Alan Preston, the former Hearts full-back who now works as a football pundit for BBC Scotland, champions Black, whom he regards as an unfairly maligned individual. “Yes, he kicks people, but he also gets kicked back just as much,” said Preston.

“The thing is he sucks opponents into making challenges that often get them booked and it costs him a fair bit of pain to do that. He’s done a lot of damage to Hibs in recent years and he’s probably the player they’ll want to shackle more than anybody else.”

Black embodies Hearts’ confidence and the feeling of many observers that if they score first - especially if they score early - Hibs’ failure to have their name engraved upon the Scottish Cup since 1902 will be extended for yet another season. Having said that - and despite Sergio’s insistence that his players should address each game, including their final league fixtures, with exactly the same professionalism as they intend to devote to this final - the manager omitted Black (among others) from the team to play Celtic last Sunday, a match which ended in a 5-0 drubbing for Hearts.

It can be taken for granted, therefore, that unless rigor mortis rules Black out of contention on this occasion, he will be snapping about the Hibs midfielders from the moment Craig Thomson blows his whistle.

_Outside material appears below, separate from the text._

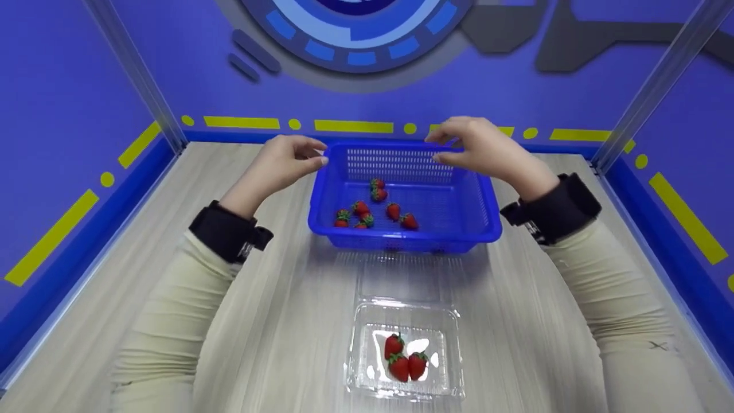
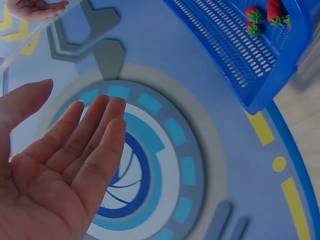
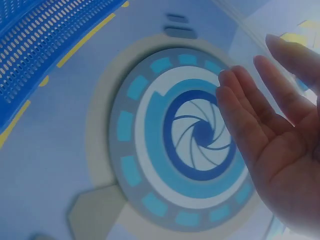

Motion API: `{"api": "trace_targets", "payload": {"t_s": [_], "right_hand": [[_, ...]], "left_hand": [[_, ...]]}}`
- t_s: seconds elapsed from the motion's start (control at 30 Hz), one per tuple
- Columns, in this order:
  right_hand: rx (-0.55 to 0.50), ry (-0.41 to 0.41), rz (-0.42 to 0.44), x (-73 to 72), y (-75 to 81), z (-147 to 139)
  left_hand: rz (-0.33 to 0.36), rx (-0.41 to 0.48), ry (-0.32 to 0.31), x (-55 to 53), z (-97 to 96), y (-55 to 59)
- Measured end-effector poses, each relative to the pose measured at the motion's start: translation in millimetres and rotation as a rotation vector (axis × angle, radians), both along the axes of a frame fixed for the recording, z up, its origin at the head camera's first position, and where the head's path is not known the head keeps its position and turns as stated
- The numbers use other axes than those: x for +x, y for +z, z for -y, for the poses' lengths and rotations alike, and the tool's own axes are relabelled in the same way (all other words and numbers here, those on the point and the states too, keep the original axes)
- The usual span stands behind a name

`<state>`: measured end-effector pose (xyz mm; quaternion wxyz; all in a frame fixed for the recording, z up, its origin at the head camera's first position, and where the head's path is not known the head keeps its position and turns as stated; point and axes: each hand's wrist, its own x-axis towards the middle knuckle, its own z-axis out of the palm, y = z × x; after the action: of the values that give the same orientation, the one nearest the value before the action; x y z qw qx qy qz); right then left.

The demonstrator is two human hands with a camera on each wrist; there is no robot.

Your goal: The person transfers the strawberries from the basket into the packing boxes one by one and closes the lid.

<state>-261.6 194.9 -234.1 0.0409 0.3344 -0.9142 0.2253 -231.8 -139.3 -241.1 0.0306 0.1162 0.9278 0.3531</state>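
A blue plastic basket stands toward the back of the table, with several strawberries lying mostly in its left half. My left hand is beside the basket's back left corner, fingertips close to the rim, and the palm shows bare in the left wrist view. Over the back right part of the basket is my right hand, its fingers loosely bent and holding nothing. Nearer to me, a clear plastic clamshell box lies with its lid folded back; three strawberries sit inside it.
The wood-grain table is enclosed by a blue printed back wall and side walls, with metal posts at the corners. The box's transparent lid reaches back toward the basket's front side.
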Motion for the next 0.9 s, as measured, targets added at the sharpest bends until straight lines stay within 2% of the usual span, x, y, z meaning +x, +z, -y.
{"api": "trace_targets", "payload": {"t_s": [0.23,0.43,0.7,0.9], "right_hand": [[-0.005,-0.064,0.089,-34.5,-13.3,16],[0.021,-0.079,0.131,-60.6,-24.3,29],[0.052,-0.095,0.222,-87.4,-50.3,39],[0.095,-0.116,0.266,-100.6,-73.0,45]], "left_hand": [[0.062,0.013,0.047,-28.6,3.5,-9.5],[0.074,0.008,0.085,-50.1,5.3,-27.6],[0.084,-0.03,0.138,-68.7,-1.3,-54.8],[0.081,-0.071,0.17,-76.1,-8.1,-69.3]]}}
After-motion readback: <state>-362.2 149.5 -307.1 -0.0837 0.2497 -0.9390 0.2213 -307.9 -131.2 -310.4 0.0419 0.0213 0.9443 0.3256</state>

“I am just going to go in and enjoy it, and play as I play.

“Obviously I am going out to win my battle in the middle of the park. If I win my battle then the whole team will do well,” he said, with no hint of false modesty. “I have done it in other derbies. I have got on the ball and played. I set up Craig Beattie’s goal in the last game against Hibs at our place when we beat them 2-0. Hampden is a bigger pitch. They will know our strengths and try and stop that but I am confident in my ability.

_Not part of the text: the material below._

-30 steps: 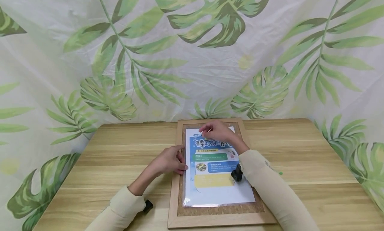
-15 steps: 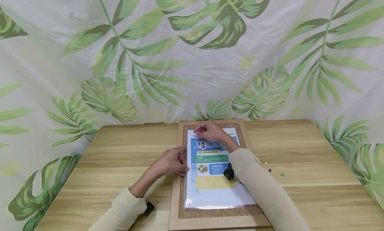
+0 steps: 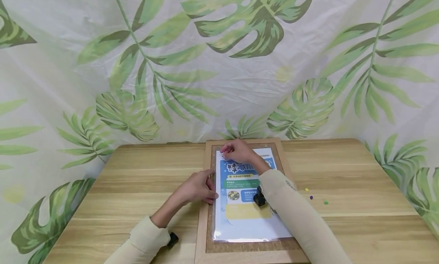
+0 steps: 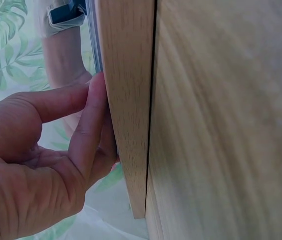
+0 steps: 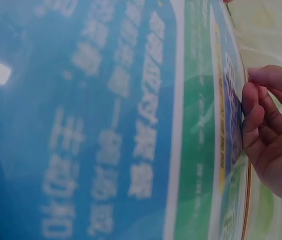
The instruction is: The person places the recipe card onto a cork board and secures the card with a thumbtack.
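A laminated poster (image 3: 248,229) with blue, green and yellow blocks lies on a wood-framed cork board (image 3: 219,248). My left hand (image 3: 197,187) is at the poster's left edge. In the left wrist view, the thumb and index fingertips of my left hand (image 4: 56,145) meet at the sheet's edge, beside the frame. Over the poster's top left corner, my right hand (image 3: 238,151) pinches what looks like a push pin, mostly covered by the fingertips. From the right wrist view, my right hand (image 5: 275,130) has thumb and index together close over the sheet.
To the right of the board, a yellow pin (image 3: 306,189), a purple pin (image 3: 311,197) and a green pin (image 3: 326,202) lie on the wooden table (image 3: 363,226). A leaf-patterned curtain (image 3: 240,85) hangs behind the table's back edge.
My right hand has moved left along the poster's top to its left corner, and the sleeve now uncovers the yellow and purple pins. The left hand keeps its place at the edge.
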Tool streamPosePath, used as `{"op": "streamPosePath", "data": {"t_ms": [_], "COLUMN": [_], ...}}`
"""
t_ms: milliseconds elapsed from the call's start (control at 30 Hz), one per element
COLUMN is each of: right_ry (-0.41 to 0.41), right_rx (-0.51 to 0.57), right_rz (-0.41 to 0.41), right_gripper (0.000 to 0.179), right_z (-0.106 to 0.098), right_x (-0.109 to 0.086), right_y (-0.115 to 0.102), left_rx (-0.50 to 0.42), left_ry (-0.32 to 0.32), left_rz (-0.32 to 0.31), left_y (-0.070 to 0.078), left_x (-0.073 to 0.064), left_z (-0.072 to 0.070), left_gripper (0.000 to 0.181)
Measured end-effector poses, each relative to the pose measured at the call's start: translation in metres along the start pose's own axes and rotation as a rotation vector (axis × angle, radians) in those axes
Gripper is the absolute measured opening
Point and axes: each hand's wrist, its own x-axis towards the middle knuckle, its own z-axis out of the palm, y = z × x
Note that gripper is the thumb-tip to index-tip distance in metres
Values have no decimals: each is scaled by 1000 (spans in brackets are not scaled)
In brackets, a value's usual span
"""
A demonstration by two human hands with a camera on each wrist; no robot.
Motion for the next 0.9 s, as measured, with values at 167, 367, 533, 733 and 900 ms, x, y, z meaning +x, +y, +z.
{"op": "streamPosePath", "data": {"t_ms": [167, 367, 533, 733, 900], "right_ry": [-5, -7, 3, 23, 40], "right_rx": [-48, -97, -116, -144, -165], "right_rz": [-8, -5, -3, -6, 4], "right_gripper": [16, 14, 14, 17, 18], "right_z": [3, 6, 8, 12, 13], "right_x": [2, 3, 5, 12, 16], "right_y": [0, -1, -1, -3, -8], "left_rx": [13, 15, 1, -2, 5], "left_ry": [4, 1, -3, -4, -6], "left_rz": [9, 26, 37, 40, 46], "left_y": [1, 0, -2, -3, -2], "left_x": [-1, -1, 0, 0, 0], "left_z": [0, 0, 0, 1, 0], "left_gripper": [92, 94, 95, 94, 94]}}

“Some say that because it’s a derby, you don’t want to lose. I just don’t think you should look at it that way. You shouldn’t want to lose any game. It’s going to be a massive last game for me, personally.

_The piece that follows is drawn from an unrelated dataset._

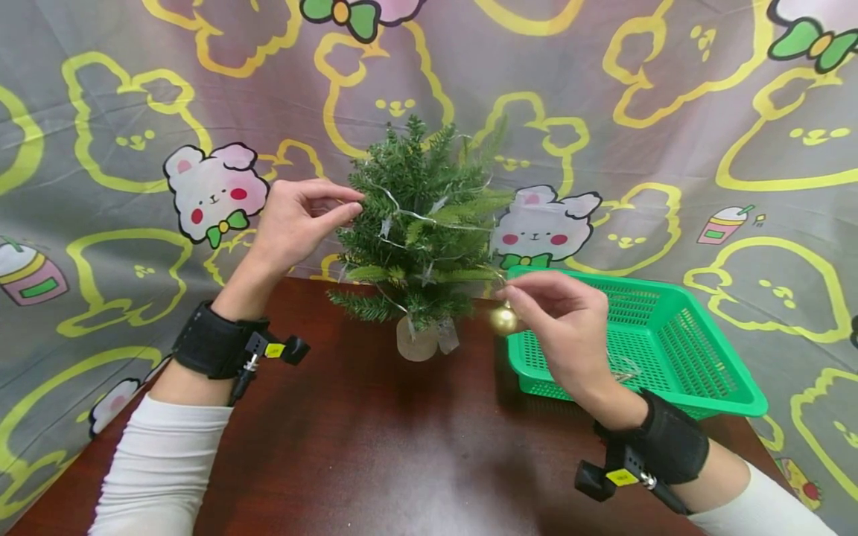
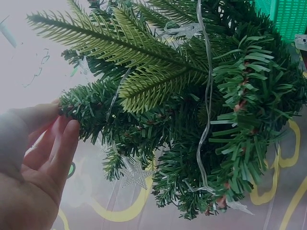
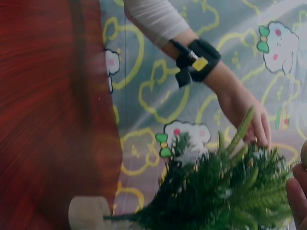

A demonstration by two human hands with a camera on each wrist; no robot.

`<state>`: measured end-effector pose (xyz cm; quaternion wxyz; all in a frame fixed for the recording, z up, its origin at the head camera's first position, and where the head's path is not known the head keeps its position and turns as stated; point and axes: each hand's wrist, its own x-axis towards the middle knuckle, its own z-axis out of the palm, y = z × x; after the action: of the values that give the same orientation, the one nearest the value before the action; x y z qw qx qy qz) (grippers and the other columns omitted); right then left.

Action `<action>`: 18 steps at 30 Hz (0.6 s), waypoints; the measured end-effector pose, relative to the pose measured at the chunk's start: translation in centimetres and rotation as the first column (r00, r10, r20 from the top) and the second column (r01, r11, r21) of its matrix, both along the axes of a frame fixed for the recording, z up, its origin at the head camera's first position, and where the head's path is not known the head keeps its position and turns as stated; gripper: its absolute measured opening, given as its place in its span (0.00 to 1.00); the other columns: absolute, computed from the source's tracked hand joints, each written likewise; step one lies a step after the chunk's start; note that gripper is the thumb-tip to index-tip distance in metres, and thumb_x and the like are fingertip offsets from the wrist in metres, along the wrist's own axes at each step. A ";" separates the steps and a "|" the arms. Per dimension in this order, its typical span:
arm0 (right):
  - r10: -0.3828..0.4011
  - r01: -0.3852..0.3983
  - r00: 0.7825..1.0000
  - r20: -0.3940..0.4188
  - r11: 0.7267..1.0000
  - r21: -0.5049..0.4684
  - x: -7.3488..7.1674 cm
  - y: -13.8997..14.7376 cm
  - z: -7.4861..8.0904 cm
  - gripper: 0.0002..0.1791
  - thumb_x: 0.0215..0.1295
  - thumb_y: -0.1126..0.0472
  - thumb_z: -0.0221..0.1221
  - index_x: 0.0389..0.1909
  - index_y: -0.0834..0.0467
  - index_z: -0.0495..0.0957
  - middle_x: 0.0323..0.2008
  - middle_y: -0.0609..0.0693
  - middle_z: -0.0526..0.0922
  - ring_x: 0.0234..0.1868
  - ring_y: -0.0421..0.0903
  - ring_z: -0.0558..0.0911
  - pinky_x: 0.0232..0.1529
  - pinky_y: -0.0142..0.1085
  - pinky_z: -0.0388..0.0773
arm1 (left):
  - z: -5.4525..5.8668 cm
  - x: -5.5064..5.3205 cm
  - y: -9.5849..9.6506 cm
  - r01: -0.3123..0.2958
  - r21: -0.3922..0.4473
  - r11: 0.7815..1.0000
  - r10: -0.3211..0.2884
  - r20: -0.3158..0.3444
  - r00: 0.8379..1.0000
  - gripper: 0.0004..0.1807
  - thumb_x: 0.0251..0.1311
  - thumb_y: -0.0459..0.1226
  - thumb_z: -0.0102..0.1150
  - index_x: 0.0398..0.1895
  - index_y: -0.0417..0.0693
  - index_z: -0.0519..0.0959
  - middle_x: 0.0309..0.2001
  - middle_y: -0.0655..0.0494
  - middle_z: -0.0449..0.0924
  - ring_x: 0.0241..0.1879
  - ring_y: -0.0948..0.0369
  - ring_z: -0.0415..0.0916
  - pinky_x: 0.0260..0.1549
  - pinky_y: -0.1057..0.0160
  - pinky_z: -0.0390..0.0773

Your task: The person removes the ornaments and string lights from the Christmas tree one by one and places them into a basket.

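Note:
A small artificial Christmas tree [image 1: 418,246] stands upright on a pale round base [image 1: 415,344]. Clear wire with star-shaped pieces, one star [image 2: 133,172] plain in the left wrist view, winds around it. On the tree's left side, my left hand [image 1: 291,223] pinches the tip of a green branch [image 2: 88,108] between thumb and fingers. Opposite, my right hand [image 1: 573,320] holds a gold ball ornament [image 1: 504,320] by its top, beside a lower right branch tip. The ball hangs below the fingertips; its loop is too small to make out clearly. Only fingers show in the right wrist view.
A green plastic basket [image 1: 720,350] sits right of the tree, under and behind my right hand, with a few thin items [image 1: 625,369] inside. Dark reddish wood covers the tabletop [image 1: 402,439]. A cartoon-printed cloth [image 1: 623,164] hangs close behind the tree.

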<state>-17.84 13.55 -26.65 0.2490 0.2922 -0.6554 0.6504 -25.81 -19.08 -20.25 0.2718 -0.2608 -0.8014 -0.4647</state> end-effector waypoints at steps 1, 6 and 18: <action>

“If I can walk away from the club on a high with the Scottish Cup in the trophy room, that would be up there with the highlights of my career.”

Every player in football would agree that it’s the best way to leave a club - as a winner.”

Cup final stats

Today’s final is the 295th Edinburgh derby. Hearts are out in front with 132 victories to Hibernian’s 76, with 86 of the meetings ending in draws.
This will be the 23rd time the clubs have met in the Scottish Cup. Again, Hearts have the edge, with a 13-9 lead over their city rivals.
Hibs’ last Scottish Cup success against the Jambos came in 1979, when Gordon Rae gave them a 2-1 win in the quarter-final at Easter Road.
Hearts are unbeaten in the last 10 capital clashes, winning seven of them.
Garry O’Connor has scored five goals in 16 games against Hearts, more than the rest of the Hibs squad put together. In fact, Ian Murray is the only other player to have found the net against the boys in maroon – in a 5-1 defeat at Tynecastle on August 11, 2002.
Meanwhile, Paulo Sergio can choose nine players who have scored in Edinburgh derbies; Craig Beattie, Suso Santana, Ryan McGowan, Andy Webster, Rudi Skacel, Stephen Elliott, David Templeton, Andy Driver and Gary Glen.
Hearts beat Gretna in a penalty shoot-out to win the Scottish Cup in 2006. The only other time the final has been decided this way in the 138 years of the competition was in 1990, when Aberdeen beat Celtic 9-8 from the spot following a 0-0 draw.
Hearts are the only team to have won the Scottish Cup after being reduced to 10 men. Paul Hartley was ordered off towards the end of extra-time in the 2006 final. Midfielder Rudi Skacel, who had opened the scoring against Gretna, is the only survivor from that afternoon.